WHAT THIS TASK INVOLVES: Copy every entry as is. Leave images out.

Stored items from a collection:
──────
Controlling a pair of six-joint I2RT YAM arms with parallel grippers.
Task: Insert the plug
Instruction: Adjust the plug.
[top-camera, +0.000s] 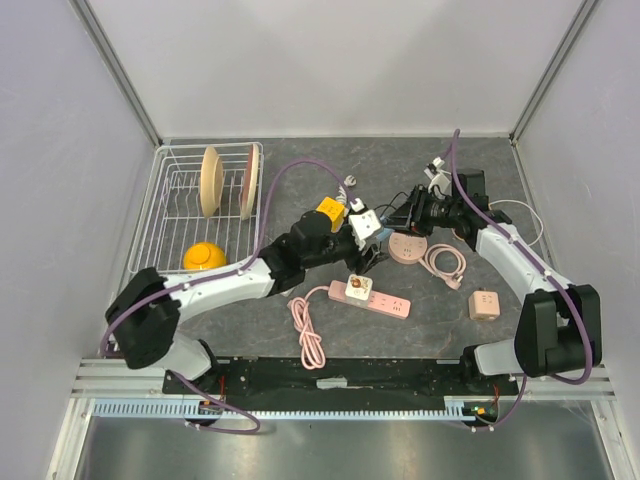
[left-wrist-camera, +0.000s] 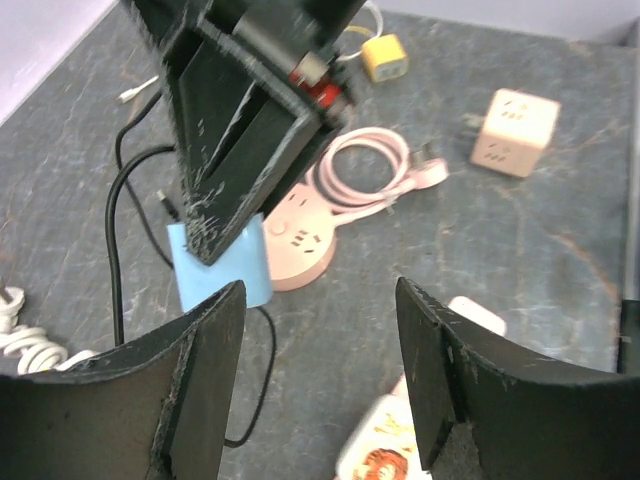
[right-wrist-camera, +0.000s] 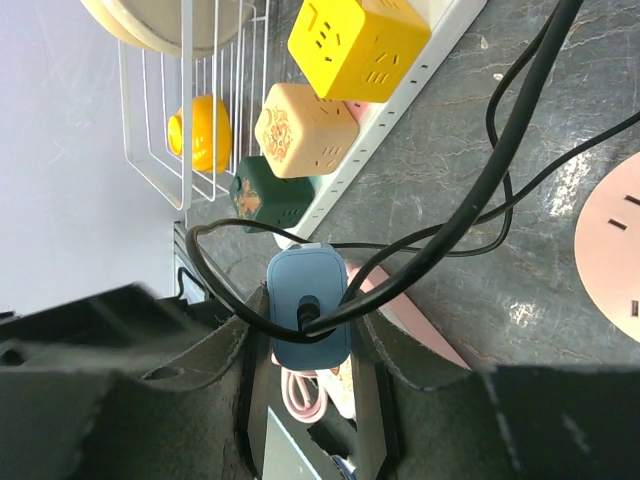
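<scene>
My right gripper (right-wrist-camera: 308, 322) is shut on a blue plug (right-wrist-camera: 308, 290), whose black cable (right-wrist-camera: 470, 200) loops out from its back. The left wrist view shows the same blue plug (left-wrist-camera: 222, 268) hanging from the right gripper's black fingers (left-wrist-camera: 230, 170) above the table, just left of a round pink socket (left-wrist-camera: 300, 238). My left gripper (left-wrist-camera: 318, 298) hovers open and holds nothing. Below it lies a pink power strip (left-wrist-camera: 385, 445). Seen from above, the left gripper (top-camera: 368, 258) and the right gripper (top-camera: 395, 222) meet near the table's middle.
A white power strip (right-wrist-camera: 400, 90) carries a yellow cube (right-wrist-camera: 365, 45), a peach cube (right-wrist-camera: 305, 128) and a green cube (right-wrist-camera: 275, 195). A pink cube socket (top-camera: 484, 305) sits at the right. A wire dish rack (top-camera: 160, 215) with plates and a yellow bowl (top-camera: 204, 256) stands at the left.
</scene>
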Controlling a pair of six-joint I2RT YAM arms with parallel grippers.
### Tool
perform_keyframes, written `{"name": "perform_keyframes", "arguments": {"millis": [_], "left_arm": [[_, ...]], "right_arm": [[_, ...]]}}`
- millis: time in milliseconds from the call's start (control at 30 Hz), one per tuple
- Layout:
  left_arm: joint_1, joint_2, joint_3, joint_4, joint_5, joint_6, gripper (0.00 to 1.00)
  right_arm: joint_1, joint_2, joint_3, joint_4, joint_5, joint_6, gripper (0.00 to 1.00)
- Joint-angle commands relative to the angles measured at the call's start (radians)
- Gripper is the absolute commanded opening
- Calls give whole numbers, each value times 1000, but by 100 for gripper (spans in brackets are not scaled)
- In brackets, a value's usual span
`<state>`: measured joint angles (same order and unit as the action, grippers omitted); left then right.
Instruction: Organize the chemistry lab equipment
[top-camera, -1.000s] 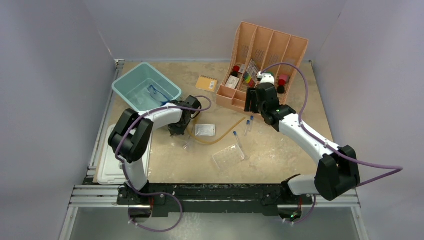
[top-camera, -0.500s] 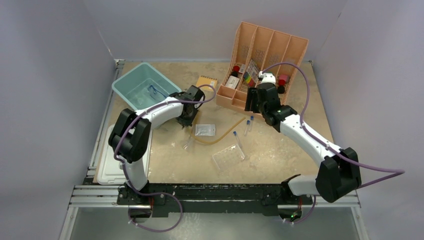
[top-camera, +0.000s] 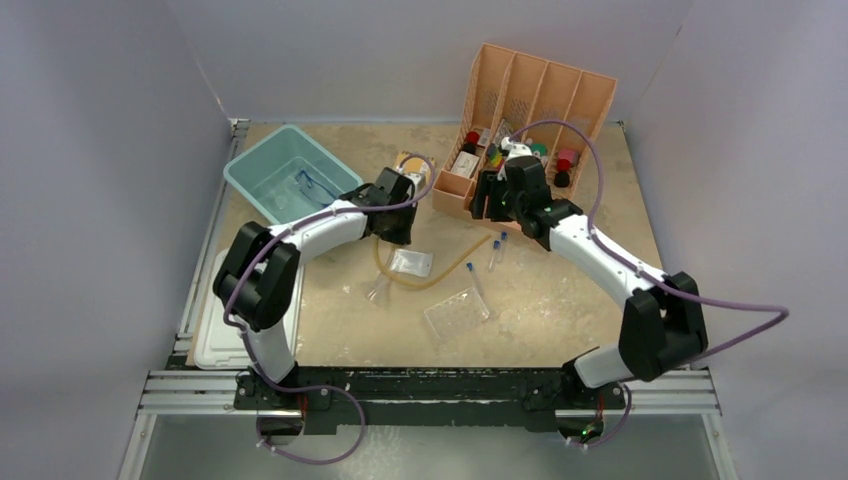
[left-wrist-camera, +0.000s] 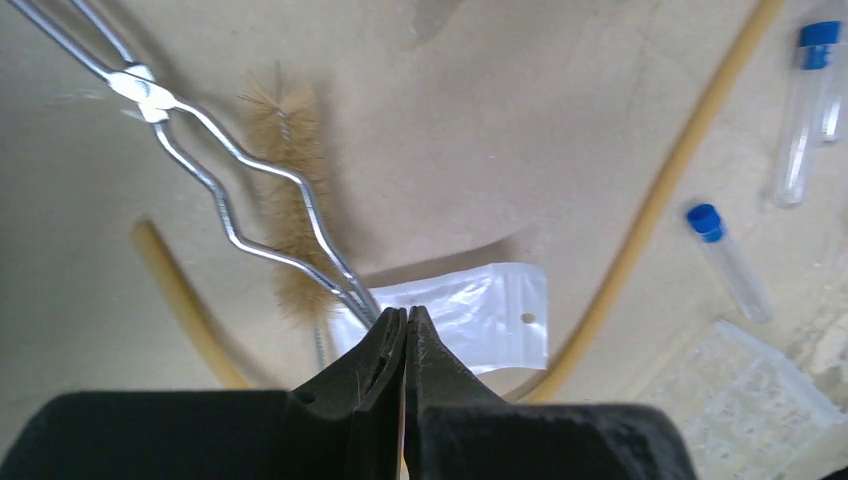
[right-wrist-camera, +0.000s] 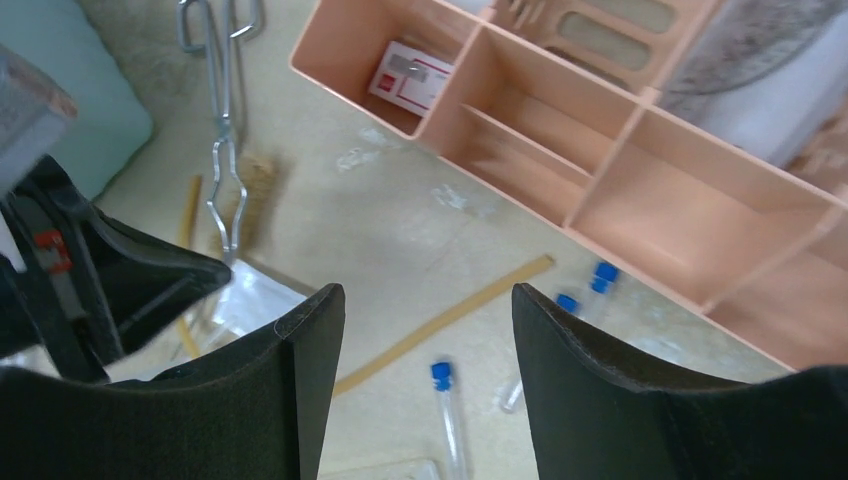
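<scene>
Most of the equipment lies loose at mid-table. Three blue-capped tubes (left-wrist-camera: 730, 262) lie on their sides, two together and one apart. The one apart lies just beside the rack (left-wrist-camera: 760, 392), whose wells appear empty. The tubing (left-wrist-camera: 650, 210) curves past them and around the bag (left-wrist-camera: 470, 320), which lies flat. The tongs (left-wrist-camera: 230, 190) rest to the bag's left, with one tip touching its corner, and they lie across a brush (left-wrist-camera: 290, 220). Only the goggles (top-camera: 312, 185) look put away, in the teal bin (top-camera: 250, 170) at the far left. The left gripper (left-wrist-camera: 405, 325) hangs over the bag's near edge with its jaws pressed together. Nothing shows between them, though what lies deeper in the gap cannot be told. The right gripper (right-wrist-camera: 425, 300) hovers with its fingers spread wide and empty, above the table just in front of the peach divider (right-wrist-camera: 520, 110). The tubes and the end of the tubing lie below and near it. By my reading the task is at an early stage. One item seems stowed, while the tubes, tubing, tongs, bag and brush are yet to be gathered. The tubes probably belong upright in the rack. The bare table (top-camera: 560, 300) gives both arms room, and the left is best placed for the bag or tongs and the right for the tubes.
</scene>
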<state>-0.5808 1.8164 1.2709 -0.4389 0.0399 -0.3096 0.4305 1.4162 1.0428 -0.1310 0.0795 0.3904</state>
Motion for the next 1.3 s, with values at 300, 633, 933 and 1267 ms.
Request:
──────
WRITTEN SOLUTION:
Controlling a pair of six-joint I2RT YAM arms with parallel grippers.
Task: Insert the plug
Instruction: Adjust the plug.
[top-camera, +0.000s] 
[left-wrist-camera, +0.000s] 
[right-wrist-camera, +0.000s] 
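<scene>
My right gripper (right-wrist-camera: 308, 322) is shut on a blue plug (right-wrist-camera: 308, 290), whose black cable (right-wrist-camera: 470, 200) loops out from its back. The left wrist view shows the same blue plug (left-wrist-camera: 222, 268) hanging from the right gripper's black fingers (left-wrist-camera: 230, 170) above the table, just left of a round pink socket (left-wrist-camera: 300, 238). My left gripper (left-wrist-camera: 318, 298) hovers open and holds nothing. Below it lies a pink power strip (left-wrist-camera: 385, 445). Seen from above, the left gripper (top-camera: 368, 258) and the right gripper (top-camera: 395, 222) meet near the table's middle.
A white power strip (right-wrist-camera: 400, 90) carries a yellow cube (right-wrist-camera: 365, 45), a peach cube (right-wrist-camera: 305, 128) and a green cube (right-wrist-camera: 275, 195). A pink cube socket (top-camera: 484, 305) sits at the right. A wire dish rack (top-camera: 160, 215) with plates and a yellow bowl (top-camera: 204, 256) stands at the left.
</scene>
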Controlling a pair of six-joint I2RT YAM arms with parallel grippers.
### Tool
perform_keyframes, written `{"name": "perform_keyframes", "arguments": {"millis": [_], "left_arm": [[_, ...]], "right_arm": [[_, ...]]}}`
- millis: time in milliseconds from the call's start (control at 30 Hz), one per tuple
- Layout:
  left_arm: joint_1, joint_2, joint_3, joint_4, joint_5, joint_6, gripper (0.00 to 1.00)
  right_arm: joint_1, joint_2, joint_3, joint_4, joint_5, joint_6, gripper (0.00 to 1.00)
- Joint-angle commands relative to the angles measured at the call's start (radians)
- Gripper is the absolute commanded opening
- Calls give whole numbers, each value times 1000, but by 100 for gripper (spans in brackets are not scaled)
- In brackets, a value's usual span
`<state>`: measured joint angles (same order and unit as the action, grippers omitted); left then right.
Instruction: Organize the chemistry lab equipment
[top-camera, -1.000s] 
[top-camera, -0.500s] 
[top-camera, +0.000s] 
[left-wrist-camera, +0.000s] 
[right-wrist-camera, +0.000s] 
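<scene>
Most of the equipment lies loose at mid-table. Three blue-capped tubes (left-wrist-camera: 730, 262) lie on their sides, two together and one apart. The one apart lies just beside the rack (left-wrist-camera: 760, 392), whose wells appear empty. The tubing (left-wrist-camera: 650, 210) curves past them and around the bag (left-wrist-camera: 470, 320), which lies flat. The tongs (left-wrist-camera: 230, 190) rest to the bag's left, with one tip touching its corner, and they lie across a brush (left-wrist-camera: 290, 220). Only the goggles (top-camera: 312, 185) look put away, in the teal bin (top-camera: 250, 170) at the far left. The left gripper (left-wrist-camera: 405, 325) hangs over the bag's near edge with its jaws pressed together. Nothing shows between them, though what lies deeper in the gap cannot be told. The right gripper (right-wrist-camera: 425, 300) hovers with its fingers spread wide and empty, above the table just in front of the peach divider (right-wrist-camera: 520, 110). The tubes and the end of the tubing lie below and near it. By my reading the task is at an early stage. One item seems stowed, while the tubes, tubing, tongs, bag and brush are yet to be gathered. The tubes probably belong upright in the rack. The bare table (top-camera: 560, 300) gives both arms room, and the left is best placed for the bag or tongs and the right for the tubes.
</scene>
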<state>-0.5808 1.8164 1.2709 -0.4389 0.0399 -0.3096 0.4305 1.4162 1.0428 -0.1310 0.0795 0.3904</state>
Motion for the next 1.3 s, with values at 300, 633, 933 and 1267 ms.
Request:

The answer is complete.